All of the data that follows should be retyped exactly, please, except the pictures.

===============

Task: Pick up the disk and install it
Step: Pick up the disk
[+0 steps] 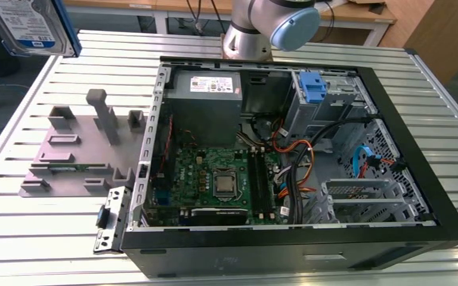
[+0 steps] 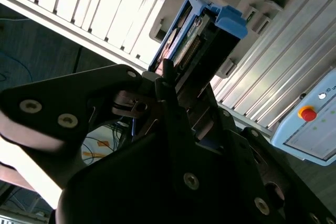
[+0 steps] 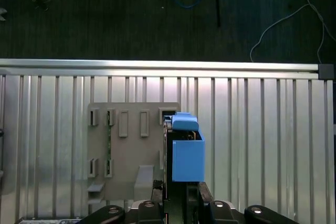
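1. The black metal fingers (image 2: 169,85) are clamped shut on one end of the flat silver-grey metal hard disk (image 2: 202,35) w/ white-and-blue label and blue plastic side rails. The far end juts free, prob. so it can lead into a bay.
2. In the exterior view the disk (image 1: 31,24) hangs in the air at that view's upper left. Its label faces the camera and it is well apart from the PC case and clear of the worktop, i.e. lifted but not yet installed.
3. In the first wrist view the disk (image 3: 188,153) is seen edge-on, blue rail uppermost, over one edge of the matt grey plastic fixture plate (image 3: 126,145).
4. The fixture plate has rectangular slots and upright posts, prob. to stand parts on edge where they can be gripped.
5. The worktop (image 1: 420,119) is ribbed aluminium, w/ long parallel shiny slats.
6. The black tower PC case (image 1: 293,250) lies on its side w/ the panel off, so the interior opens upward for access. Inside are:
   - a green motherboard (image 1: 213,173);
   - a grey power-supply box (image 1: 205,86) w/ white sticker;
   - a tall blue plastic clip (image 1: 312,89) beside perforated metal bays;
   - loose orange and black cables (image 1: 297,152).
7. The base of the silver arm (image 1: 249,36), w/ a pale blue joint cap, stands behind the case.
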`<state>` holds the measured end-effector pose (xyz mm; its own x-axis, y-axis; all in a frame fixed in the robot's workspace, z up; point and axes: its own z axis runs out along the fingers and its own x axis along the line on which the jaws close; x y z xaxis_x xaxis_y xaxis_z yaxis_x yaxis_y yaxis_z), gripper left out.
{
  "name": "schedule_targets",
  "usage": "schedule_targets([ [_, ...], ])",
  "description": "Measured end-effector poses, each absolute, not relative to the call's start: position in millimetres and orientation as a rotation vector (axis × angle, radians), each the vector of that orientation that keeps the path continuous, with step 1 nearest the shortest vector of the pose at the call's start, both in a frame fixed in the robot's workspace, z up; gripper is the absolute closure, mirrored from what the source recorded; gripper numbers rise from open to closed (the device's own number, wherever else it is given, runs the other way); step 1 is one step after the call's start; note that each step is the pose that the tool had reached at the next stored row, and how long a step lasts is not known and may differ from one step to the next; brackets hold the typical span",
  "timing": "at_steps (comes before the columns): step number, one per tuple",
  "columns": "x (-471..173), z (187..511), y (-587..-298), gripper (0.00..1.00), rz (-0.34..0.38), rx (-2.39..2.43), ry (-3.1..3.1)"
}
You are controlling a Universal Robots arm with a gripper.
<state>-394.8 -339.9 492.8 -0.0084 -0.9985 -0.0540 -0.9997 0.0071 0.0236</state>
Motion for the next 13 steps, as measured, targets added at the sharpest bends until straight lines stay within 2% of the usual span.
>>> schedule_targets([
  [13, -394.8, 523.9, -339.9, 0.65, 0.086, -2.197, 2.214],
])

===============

Reply to the exercise
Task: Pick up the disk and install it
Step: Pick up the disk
[+0 steps] 
[+0 steps] 
[+0 steps] 
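1. The black metal fingers (image 2: 169,85) are clamped shut on one end of the flat silver-grey metal hard disk (image 2: 202,35) w/ white-and-blue label and blue plastic side rails. The far end juts free, prob. so it can lead into a bay.
2. In the exterior view the disk (image 1: 31,24) hangs in the air at that view's upper left. Its label faces the camera and it is well apart from the PC case and clear of the worktop, i.e. lifted but not yet installed.
3. In the first wrist view the disk (image 3: 188,153) is seen edge-on, blue rail uppermost, over one edge of the matt grey plastic fixture plate (image 3: 126,145).
4. The fixture plate has rectangular slots and upright posts, prob. to stand parts on edge where they can be gripped.
5. The worktop (image 1: 420,119) is ribbed aluminium, w/ long parallel shiny slats.
6. The black tower PC case (image 1: 293,250) lies on its side w/ the panel off, so the interior opens upward for access. Inside are:
   - a green motherboard (image 1: 213,173);
   - a grey power-supply box (image 1: 205,86) w/ white sticker;
   - a tall blue plastic clip (image 1: 312,89) beside perforated metal bays;
   - loose orange and black cables (image 1: 297,152).
7. The base of the silver arm (image 1: 249,36), w/ a pale blue joint cap, stands behind the case.
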`<state>` holds the measured end-effector pose (xyz mm; its own x-axis, y-axis; all in a frame fixed in the robot's workspace, z up; point and axes: its own z axis runs out along the fingers and its own x axis along the line on which the jaws close; x y z xaxis_x xaxis_y xaxis_z yaxis_x yaxis_y yaxis_z), gripper left out.
{
  "name": "schedule_targets",
  "usage": "schedule_targets([ [_, ...], ])",
  "description": "Measured end-effector poses, each absolute, not relative to the call's start: position in millimetres and orientation as a rotation vector (axis × angle, radians), each the vector of that orientation that keeps the path continuous, with step 1 nearest the shortest vector of the pose at the call's start, both in a frame fixed in the robot's workspace, z up; gripper is the absolute closure, mirrored from what the source recorded; gripper numbers rise from open to closed (the device's own number, wherever else it is given, runs the other way); step 1 is one step after the call's start; note that each step is the pose that the tool had reached at the next stored row, and how long a step lasts is not known and may differ from one step to the next; brackets hold the typical span",
  "timing": "at_steps (comes before the columns): step number, one per tuple",
  "columns": "x (-471..173), z (187..511), y (-587..-298), gripper (0.00..1.00), rz (-0.34..0.38), rx (-2.39..2.43), ry (-3.1..3.1)"
}
You are controlling a Universal Robots arm with a gripper.
<state>-394.8 -339.9 492.8 -0.0084 -0.9985 -0.0540 -0.9997 0.0071 0.0236</state>
Motion for the next 13 steps, as measured, targets added at the sharpest bends until straight lines stay within 2% of the usual span.
>>> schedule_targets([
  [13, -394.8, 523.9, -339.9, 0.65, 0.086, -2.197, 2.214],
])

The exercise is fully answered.